Task brief: Write each entry down again precisely, skipping nothing.

Records for this exercise:

──────────────────────────────

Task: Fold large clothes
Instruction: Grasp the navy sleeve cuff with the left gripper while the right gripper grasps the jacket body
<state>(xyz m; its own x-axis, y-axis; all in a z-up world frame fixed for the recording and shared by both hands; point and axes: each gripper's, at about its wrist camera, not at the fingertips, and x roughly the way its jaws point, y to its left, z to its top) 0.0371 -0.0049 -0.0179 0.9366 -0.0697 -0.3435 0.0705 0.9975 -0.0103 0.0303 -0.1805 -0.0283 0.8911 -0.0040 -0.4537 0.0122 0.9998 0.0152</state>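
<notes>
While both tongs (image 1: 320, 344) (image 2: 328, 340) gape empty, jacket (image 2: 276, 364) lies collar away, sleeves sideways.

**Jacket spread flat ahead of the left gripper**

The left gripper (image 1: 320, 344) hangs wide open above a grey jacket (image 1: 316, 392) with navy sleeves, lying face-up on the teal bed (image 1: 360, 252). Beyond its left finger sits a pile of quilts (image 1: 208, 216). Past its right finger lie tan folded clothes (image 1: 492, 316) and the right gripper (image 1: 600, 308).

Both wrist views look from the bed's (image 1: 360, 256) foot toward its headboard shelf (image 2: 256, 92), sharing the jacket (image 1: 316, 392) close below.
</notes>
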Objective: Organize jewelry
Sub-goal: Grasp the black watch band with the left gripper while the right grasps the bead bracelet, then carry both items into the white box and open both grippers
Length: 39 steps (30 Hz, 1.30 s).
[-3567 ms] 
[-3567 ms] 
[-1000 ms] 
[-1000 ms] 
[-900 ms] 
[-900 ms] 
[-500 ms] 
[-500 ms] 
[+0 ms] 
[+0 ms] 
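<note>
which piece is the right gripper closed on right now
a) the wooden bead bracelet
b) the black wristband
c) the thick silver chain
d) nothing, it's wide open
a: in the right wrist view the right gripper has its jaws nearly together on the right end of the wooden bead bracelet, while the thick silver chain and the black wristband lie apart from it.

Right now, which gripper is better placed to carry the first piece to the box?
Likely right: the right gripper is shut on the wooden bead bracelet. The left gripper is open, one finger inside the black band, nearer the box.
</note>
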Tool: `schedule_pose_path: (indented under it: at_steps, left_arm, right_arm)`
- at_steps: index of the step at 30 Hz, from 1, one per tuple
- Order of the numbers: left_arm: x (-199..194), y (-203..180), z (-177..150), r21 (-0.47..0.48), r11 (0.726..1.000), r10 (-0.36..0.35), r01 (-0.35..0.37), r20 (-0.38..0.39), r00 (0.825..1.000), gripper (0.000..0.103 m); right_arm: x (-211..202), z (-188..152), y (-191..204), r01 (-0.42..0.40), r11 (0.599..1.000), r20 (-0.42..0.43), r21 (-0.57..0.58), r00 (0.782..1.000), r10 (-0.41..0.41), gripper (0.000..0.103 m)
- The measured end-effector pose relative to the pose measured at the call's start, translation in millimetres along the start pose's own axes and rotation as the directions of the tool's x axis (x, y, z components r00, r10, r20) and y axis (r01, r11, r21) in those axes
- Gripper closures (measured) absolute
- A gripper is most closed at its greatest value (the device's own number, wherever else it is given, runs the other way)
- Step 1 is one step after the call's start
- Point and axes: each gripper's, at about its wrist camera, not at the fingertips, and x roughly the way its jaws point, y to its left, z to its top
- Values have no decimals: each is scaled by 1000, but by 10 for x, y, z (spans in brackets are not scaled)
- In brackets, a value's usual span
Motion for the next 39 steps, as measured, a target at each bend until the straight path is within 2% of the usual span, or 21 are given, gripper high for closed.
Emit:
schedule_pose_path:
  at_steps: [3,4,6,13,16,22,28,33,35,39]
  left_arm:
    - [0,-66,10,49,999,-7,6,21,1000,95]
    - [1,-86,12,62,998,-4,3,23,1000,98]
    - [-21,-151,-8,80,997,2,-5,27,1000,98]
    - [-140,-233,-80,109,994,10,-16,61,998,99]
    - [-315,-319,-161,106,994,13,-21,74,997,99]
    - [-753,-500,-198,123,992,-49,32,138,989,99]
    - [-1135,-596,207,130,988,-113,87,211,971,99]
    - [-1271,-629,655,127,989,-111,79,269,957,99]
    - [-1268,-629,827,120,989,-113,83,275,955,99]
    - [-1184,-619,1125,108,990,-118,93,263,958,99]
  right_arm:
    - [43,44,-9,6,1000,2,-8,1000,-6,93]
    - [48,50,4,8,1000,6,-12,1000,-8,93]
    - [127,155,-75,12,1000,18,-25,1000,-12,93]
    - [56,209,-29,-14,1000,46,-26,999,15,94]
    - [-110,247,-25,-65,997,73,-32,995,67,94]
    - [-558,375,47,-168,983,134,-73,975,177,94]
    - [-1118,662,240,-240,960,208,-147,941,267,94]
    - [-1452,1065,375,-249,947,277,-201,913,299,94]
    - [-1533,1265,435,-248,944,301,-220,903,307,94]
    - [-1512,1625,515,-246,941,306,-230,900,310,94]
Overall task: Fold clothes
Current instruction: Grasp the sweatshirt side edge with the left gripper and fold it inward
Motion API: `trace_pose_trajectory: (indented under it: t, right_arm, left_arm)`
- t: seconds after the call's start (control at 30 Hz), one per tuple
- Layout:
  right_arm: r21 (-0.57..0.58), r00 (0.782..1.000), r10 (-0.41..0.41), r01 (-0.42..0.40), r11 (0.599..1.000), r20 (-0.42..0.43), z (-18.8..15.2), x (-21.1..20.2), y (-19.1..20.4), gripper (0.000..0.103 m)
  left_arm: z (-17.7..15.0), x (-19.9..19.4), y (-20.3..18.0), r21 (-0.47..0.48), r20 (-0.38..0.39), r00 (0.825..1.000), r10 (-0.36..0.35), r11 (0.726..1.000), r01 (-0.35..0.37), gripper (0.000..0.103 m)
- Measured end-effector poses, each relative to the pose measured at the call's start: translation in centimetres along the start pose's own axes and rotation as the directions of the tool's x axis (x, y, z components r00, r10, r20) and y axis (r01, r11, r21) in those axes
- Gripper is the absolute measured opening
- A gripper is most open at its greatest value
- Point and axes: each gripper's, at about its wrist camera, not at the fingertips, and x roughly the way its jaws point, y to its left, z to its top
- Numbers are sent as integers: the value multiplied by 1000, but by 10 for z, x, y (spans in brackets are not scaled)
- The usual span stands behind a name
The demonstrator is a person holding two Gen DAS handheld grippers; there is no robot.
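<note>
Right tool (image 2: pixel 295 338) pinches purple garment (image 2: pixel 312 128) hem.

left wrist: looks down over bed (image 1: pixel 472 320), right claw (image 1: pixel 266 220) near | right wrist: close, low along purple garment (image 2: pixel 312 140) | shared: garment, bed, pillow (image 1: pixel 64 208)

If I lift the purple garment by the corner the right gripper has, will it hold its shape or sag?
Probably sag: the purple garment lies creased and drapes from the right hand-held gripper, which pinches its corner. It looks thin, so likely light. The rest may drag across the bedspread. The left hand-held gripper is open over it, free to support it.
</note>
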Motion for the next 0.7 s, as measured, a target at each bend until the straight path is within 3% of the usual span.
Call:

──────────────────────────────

Answer area:
Task: Fold large clothes
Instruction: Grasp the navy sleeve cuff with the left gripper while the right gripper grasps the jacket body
<state>(xyz m; its own x-axis, y-axis; all in a z-up world frame fixed for the recording and shared by both hands; point and axes: each gripper's, at about its wrist camera, not at the fingertips, and x roughly the way its jaws point, y to its left, z to its top) 0.0371 -0.0049 -0.0179 0.9366 -0.0697 -0.3435 0.0705 0.9975 -0.0103 0.0303 -0.1805 -0.0283 0.8911 -0.0040 -0.4537 0.0122 0.9998 0.0152</state>
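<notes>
While both tongs (image 1: 320, 344) (image 2: 328, 340) gape empty, jacket (image 2: 276, 364) lies collar away, sleeves sideways.

**Jacket spread flat ahead of the left gripper**

The left gripper (image 1: 320, 344) hangs wide open above a grey jacket (image 1: 316, 392) with navy sleeves, lying face-up on the teal bed (image 1: 360, 252). Beyond its left finger sits a pile of quilts (image 1: 208, 216). Past its right finger lie tan folded clothes (image 1: 492, 316) and the right gripper (image 1: 600, 308).

Both wrist views look from the bed's (image 1: 360, 256) foot toward its headboard shelf (image 2: 256, 92), sharing the jacket (image 1: 316, 392) close below.
</notes>
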Objective: Organize jewelry
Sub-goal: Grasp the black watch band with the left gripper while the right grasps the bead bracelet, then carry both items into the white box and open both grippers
Length: 39 steps (30 Hz, 1.30 s).
[-3567 ms] 
[-3567 ms] 
[-1000 ms] 
[-1000 ms] 
[-900 ms] 
[-900 ms] 
[-500 ms] 
[-500 ms] 
[+0 ms] 
[+0 ms] 
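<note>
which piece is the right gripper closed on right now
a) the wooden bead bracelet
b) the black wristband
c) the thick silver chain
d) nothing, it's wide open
a: in the right wrist view the right gripper has its jaws nearly together on the right end of the wooden bead bracelet, while the thick silver chain and the black wristband lie apart from it.

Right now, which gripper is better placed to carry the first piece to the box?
Likely right: the right gripper is shut on the wooden bead bracelet. The left gripper is open, one finger inside the black band, nearer the box.
</note>
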Tool: `schedule_pose_path: (indented under it: at_steps, left_arm, right_arm)`
- at_steps: index of the step at 30 Hz, from 1, one per tuple
- Order of the numbers: left_arm: x (-199..194), y (-203..180), z (-177..150), r21 (-0.47..0.48), r11 (0.726..1.000), r10 (-0.36..0.35), r01 (-0.35..0.37), r20 (-0.38..0.39), r00 (0.825..1.000), gripper (0.000..0.103 m); right_arm: x (-211..202), z (-188..152), y (-191..204), r01 (-0.42..0.40), r11 (0.599..1.000), r20 (-0.42..0.43), r21 (-0.57..0.58), r00 (0.782..1.000), r10 (-0.41..0.41), gripper (0.000..0.103 m)
- The measured end-effector pose relative to the pose measured at the call's start, translation in millimetres along the start pose's own axes and rotation as the directions of the tool's x axis (x, y, z components r00, r10, r20) and y axis (r01, r11, r21) in those axes
- Gripper closures (measured) absolute
- A gripper is most closed at its greatest value (the device's own number, wherever else it is given, runs the other way)
- Step 1 is one step after the call's start
- Point and axes: each gripper's, at about its wrist camera, not at the fingertips, and x roughly the way its jaws point, y to its left, z to its top
- Values have no decimals: each is scaled by 1000, but by 10 for x, y, z (spans in brackets are not scaled)
- In brackets, a value's usual span
Motion for the next 39 steps, as measured, a target at each bend until the straight path is within 2% of the usual span, or 21 are given, gripper high for closed.
Emit:
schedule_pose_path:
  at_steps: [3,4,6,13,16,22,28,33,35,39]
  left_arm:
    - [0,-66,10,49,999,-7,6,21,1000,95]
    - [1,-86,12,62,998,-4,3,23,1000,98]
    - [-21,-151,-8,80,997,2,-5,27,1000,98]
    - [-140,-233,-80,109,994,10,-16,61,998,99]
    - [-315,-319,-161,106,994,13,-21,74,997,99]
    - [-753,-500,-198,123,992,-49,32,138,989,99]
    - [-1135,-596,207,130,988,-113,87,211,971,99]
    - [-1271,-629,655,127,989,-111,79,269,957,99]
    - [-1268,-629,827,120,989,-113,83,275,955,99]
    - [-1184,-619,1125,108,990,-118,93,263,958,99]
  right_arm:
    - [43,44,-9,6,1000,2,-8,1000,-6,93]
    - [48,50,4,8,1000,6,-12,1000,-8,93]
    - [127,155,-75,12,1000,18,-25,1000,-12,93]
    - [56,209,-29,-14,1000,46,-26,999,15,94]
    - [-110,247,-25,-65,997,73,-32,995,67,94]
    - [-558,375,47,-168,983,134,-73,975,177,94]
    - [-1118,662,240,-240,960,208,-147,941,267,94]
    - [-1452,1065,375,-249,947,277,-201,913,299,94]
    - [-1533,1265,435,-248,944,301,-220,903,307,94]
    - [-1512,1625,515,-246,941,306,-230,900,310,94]
Overall task: Fold clothes
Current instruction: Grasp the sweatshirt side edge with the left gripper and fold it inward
Motion API: `trace_pose_trajectory: (indented under it: t, right_arm, left_arm)`
- t: seconds after the call's start (control at 30 Hz), one per tuple
- Layout:
  right_arm: r21 (-0.57..0.58), r00 (0.782..1.000), r10 (-0.41..0.41), r01 (-0.42..0.40), r11 (0.599..1.000), r20 (-0.42..0.43), z (-18.8..15.2), x (-21.1..20.2), y (-19.1..20.4), gripper (0.000..0.103 m)
  left_arm: z (-17.7..15.0), x (-19.9..19.4), y (-20.3..18.0), r21 (-0.47..0.48), r20 (-0.38..0.39), r00 (0.825..1.000), r10 (-0.36..0.35), r11 (0.726..1.000), r01 (-0.35..0.37), gripper (0.000..0.103 m)
- Measured end-effector poses, each relative to the pose measured at the call's start: translation in centimetres along the start pose's own axes and rotation as the directions of the tool's x axis (x, y, z components r00, r10, r20) and y axis (r01, r11, r21) in those axes
- Gripper is the absolute measured opening
- A gripper is most open at its greatest value
- Point and axes: each gripper's, at about its wrist camera, not at the fingertips, and x roughly the way its jaws point, y to its left, z to its top
- Numbers are sent as integers: the value multiplied by 1000, but by 10 for z, x, y (spans in brackets are not scaled)
- The usual span stands behind a name
The demonstrator is a person holding two Gen DAS handheld grippers; there is no robot.
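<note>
Right tool (image 2: pixel 295 338) pinches purple garment (image 2: pixel 312 128) hem.

left wrist: looks down over bed (image 1: pixel 472 320), right claw (image 1: pixel 266 220) near | right wrist: close, low along purple garment (image 2: pixel 312 140) | shared: garment, bed, pillow (image 1: pixel 64 208)

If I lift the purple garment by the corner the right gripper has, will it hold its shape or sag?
Probably sag: the purple garment lies creased and drapes from the right hand-held gripper, which pinches its corner. It looks thin, so likely light. The rest may drag across the bedspread. The left hand-held gripper is open over it, free to support it.
</note>
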Motion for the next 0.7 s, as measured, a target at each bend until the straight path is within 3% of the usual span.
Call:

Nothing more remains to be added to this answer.